L’armée sera donc en mesure de remplacer le matériel vieillissant de plusieurs armes et de retrouver des capacités perdues ces dernières années faute de renouvellement et de moyens. Alors qu’aujourd’hui seuls trois bataillons d’infanterie sur vingt peuvent être équipés complètement, le DEVA dotera les corps de troupes de plus de matériel qu’auparavant. Avec la réintroduction d’un système de mobilisation, les formations de milice garantiront une disponibilité plus élevée et seront mieux préparés à répondre aux imprévus en mettant sur pied plus de monde équipé plus rapidement et en fournissant un appui plus flexible et adapté aux autorités civiles. L’ancrage régional de l’armée et les liens avec les cantons en seront favorisés. Rappelons que ces derniers sont les principaux bénéficiaires des prestations de l’armée, l’appui aux autorités civiles étant l’une de ses missions avec la défense et la promotion de la paix. L’objectif est ainsi de pouvoir mobiliser 35’000 hommes en dix jours et l’ensemble de l’armée en vingt jours, soit environ 100’000 hommes. C’est également une nouveauté puisque l’effectif était jusque là de 200’000 soldats, réservistes compris.

Notons toutefois que tout n’est pas encore réglé. Si le DEVA est sous toit et le plan de financement accepté, le Conseil fédéral considère qu’un plafond des dépenses de 20 milliards de francs n’est pas conciliable avec les économies demandées dans le programme de stabilisation financière et tient à limiter les dépenses à 18,8 milliards de francs. Au final, le montant définitif sera donc fixé dans le budget de la Confédération et pourra être revu dans le cadre du programme de stabilisation.
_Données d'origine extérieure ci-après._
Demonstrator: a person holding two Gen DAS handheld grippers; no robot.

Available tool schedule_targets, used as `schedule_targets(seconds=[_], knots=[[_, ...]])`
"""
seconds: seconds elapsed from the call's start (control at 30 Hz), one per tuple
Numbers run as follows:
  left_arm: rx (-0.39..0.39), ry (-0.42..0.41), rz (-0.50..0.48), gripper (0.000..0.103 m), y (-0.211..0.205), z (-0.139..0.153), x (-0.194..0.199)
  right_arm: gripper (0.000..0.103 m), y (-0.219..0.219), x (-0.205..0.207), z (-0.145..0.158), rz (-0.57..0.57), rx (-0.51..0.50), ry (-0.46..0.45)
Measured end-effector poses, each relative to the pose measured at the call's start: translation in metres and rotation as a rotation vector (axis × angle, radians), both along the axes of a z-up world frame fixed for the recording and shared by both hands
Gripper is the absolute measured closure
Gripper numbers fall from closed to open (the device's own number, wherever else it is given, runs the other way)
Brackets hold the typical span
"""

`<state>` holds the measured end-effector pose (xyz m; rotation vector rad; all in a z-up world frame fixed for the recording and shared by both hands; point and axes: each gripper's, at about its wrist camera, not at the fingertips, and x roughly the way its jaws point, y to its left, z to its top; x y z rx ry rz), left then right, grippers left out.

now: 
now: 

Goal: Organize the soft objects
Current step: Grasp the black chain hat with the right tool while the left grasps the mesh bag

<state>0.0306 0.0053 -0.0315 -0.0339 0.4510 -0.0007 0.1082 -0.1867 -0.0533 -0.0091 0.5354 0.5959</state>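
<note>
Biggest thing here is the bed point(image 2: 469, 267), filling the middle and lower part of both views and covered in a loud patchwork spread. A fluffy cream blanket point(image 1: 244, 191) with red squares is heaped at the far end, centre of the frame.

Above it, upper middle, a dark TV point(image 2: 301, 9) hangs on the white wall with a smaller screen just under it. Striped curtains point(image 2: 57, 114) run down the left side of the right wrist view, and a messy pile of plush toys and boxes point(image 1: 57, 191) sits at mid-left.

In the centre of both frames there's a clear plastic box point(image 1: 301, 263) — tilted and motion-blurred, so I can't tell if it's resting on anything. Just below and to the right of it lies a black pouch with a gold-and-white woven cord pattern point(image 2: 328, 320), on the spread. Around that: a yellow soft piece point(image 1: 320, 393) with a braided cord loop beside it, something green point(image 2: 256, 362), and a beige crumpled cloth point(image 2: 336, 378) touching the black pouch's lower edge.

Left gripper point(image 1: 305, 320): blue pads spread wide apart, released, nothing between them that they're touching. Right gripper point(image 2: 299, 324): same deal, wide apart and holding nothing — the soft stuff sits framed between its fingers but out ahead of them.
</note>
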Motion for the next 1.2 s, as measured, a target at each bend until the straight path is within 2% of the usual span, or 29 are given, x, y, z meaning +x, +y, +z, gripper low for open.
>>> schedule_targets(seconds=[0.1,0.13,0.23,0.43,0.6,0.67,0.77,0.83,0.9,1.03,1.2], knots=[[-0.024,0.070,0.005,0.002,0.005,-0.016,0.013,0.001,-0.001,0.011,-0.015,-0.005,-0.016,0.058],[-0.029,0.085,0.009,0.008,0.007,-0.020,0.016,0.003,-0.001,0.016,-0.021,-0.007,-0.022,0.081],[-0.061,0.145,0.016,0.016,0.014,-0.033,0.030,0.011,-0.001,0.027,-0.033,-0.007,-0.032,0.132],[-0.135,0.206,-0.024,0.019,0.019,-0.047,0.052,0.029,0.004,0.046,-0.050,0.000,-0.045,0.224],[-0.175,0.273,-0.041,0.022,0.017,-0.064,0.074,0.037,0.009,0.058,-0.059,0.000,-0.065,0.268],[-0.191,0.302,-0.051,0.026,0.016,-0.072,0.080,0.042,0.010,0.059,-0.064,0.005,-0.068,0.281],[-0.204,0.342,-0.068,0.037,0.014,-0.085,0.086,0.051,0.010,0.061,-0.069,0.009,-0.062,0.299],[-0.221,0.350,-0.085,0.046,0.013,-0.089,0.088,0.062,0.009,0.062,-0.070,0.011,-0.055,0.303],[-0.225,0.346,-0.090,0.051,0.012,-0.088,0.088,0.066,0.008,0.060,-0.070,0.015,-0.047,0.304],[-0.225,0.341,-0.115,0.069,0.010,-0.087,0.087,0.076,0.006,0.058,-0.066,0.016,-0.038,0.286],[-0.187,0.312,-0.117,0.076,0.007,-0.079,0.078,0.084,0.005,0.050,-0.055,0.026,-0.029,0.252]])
De plus, le vote du Parlement pourrait être attaqué par un référendum, notamment de l’UDC qui demande 5,4 milliards par année. La Société suisse des officiers exige quant à elle que l’armée soit complètement exclue du programme de stabilisation puisque, durant deux décennies, l’armée a déjà largement contribué aux efforts en réduisant ses coûts de quelque 30% et en réalisant des économies à hauteur de plusieurs milliards de francs. Quelques incertitudes subsistent donc mais nous sommes loin du coup de théâtre de l’année dernière et la situation sécuritaire dans le monde semble favoriser une réforme rapide de l’armée. Espérons que les bonnes décisions seront prises pour une application sans délai. La mise en œuvre d’une armée de milice adaptée et crédible est nécessaire au respect du vœu des Suisses qui ont rappelé leur attachement au citoyen soldat le 22 septembre 2013 et 5 milliards ne sont pas grand-chose au regard de la valeur des infrastructures du pays et de la qualité de vie des citoyens à assurer.